Belle-Île-en-Mer est la plus grande des îles du Ponant (85 km², 5 000 habitants permanents). Desservie depuis Quiberon par la Compagnie Océane (délégataire du Département du Morbihan), elle accueille plus d'un million de passagers par an, dont 80 % entre avril et octobre. La liaison Quiberon–Le Palais (45 minutes) est l'une des plus fréquentées du littoral français[1].

Panorama

3 ferries ro-pax assurent la liaison : le Bangor, le Vindilis et le Acadie.

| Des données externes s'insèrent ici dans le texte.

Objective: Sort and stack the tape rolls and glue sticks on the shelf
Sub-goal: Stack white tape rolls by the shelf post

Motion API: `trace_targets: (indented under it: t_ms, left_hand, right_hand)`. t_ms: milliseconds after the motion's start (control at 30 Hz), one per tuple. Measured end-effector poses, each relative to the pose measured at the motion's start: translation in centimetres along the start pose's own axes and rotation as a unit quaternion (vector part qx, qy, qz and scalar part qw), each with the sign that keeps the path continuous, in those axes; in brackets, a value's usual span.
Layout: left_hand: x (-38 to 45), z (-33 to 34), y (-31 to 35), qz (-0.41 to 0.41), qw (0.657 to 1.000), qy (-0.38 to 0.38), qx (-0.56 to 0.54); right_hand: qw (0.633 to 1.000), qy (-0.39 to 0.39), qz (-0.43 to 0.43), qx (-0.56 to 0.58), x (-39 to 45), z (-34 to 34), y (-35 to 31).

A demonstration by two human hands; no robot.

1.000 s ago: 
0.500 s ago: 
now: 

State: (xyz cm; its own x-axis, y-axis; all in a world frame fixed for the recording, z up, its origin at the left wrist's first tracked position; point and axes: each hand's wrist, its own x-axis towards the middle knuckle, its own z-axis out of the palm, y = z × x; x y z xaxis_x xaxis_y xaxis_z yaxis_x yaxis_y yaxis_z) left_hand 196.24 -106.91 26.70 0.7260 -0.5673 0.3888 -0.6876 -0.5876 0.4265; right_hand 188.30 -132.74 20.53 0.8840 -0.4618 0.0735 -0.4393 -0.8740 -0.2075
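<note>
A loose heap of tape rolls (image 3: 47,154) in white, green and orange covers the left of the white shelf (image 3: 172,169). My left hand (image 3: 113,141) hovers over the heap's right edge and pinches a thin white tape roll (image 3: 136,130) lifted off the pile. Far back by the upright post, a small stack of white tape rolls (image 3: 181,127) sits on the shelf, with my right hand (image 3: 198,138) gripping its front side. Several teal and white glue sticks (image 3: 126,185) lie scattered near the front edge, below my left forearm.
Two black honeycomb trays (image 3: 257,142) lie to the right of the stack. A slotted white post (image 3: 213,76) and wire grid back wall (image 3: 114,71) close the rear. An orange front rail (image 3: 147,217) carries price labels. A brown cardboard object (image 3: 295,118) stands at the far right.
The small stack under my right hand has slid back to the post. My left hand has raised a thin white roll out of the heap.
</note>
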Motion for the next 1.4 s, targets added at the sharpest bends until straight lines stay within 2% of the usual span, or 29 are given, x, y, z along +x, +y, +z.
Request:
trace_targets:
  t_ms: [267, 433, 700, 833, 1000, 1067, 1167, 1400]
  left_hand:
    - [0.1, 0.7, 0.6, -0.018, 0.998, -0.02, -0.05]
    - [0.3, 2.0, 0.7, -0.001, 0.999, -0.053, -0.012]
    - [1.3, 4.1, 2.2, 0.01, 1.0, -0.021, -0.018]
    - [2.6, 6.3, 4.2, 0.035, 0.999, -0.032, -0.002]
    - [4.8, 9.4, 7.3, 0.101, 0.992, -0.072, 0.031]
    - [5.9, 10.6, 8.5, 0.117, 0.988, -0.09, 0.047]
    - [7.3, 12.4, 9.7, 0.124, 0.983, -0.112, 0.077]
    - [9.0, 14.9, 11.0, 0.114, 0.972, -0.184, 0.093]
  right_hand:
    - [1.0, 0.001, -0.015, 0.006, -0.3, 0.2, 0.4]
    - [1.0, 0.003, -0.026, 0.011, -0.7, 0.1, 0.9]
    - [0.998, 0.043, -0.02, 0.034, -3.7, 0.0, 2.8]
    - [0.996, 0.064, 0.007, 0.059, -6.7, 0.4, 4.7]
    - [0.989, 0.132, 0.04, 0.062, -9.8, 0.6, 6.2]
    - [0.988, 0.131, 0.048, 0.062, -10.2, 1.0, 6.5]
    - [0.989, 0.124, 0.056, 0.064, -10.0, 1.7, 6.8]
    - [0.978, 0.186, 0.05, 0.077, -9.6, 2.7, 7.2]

Capacité : 400 à 600 passagers et 70 à 100 véhicules par navire. En été, jusqu'à 12 rotations par jour. En hiver, 4 à 6 rotations. Le Département du Morbihan est propriétaire des navires et délègue l'exploitation.

Exploitation

La liaison Quiberon–Le Palais est complétée par des liaisons saisonnières depuis Vannes, La Turballe et Houat/Hoëdic. La gestion de la pointe estivale (15 août : navires complets, véhicules refusés) est un défi permanent. La réservation est obligatoire pour les véhicules en haute saison[2].

Enjeux

Le renouvellement des navires est le principal enjeu : le Vindilis (mis en service en 2000) et le Bangor (2002) approchent de leur fin de vie théorique. Le Département étudie le remplacement par des navires à propulsion hybride ou électrique. La question de la place de la voiture sur l'île (embouteillages estivaux, pollution) alimente le débat sur le dimensionnement du pont garage des futurs navires.

Économie insulaire

Belle-Île vit du tourisme (70 % de l'économie), de la pêche, de l'agriculture et des services. La qualité de la desserte maritime conditionne directement l'attractivité touristique et résidentielle. Le surcoût insulaire est estimé à 15-20 % sur les produits courants[3].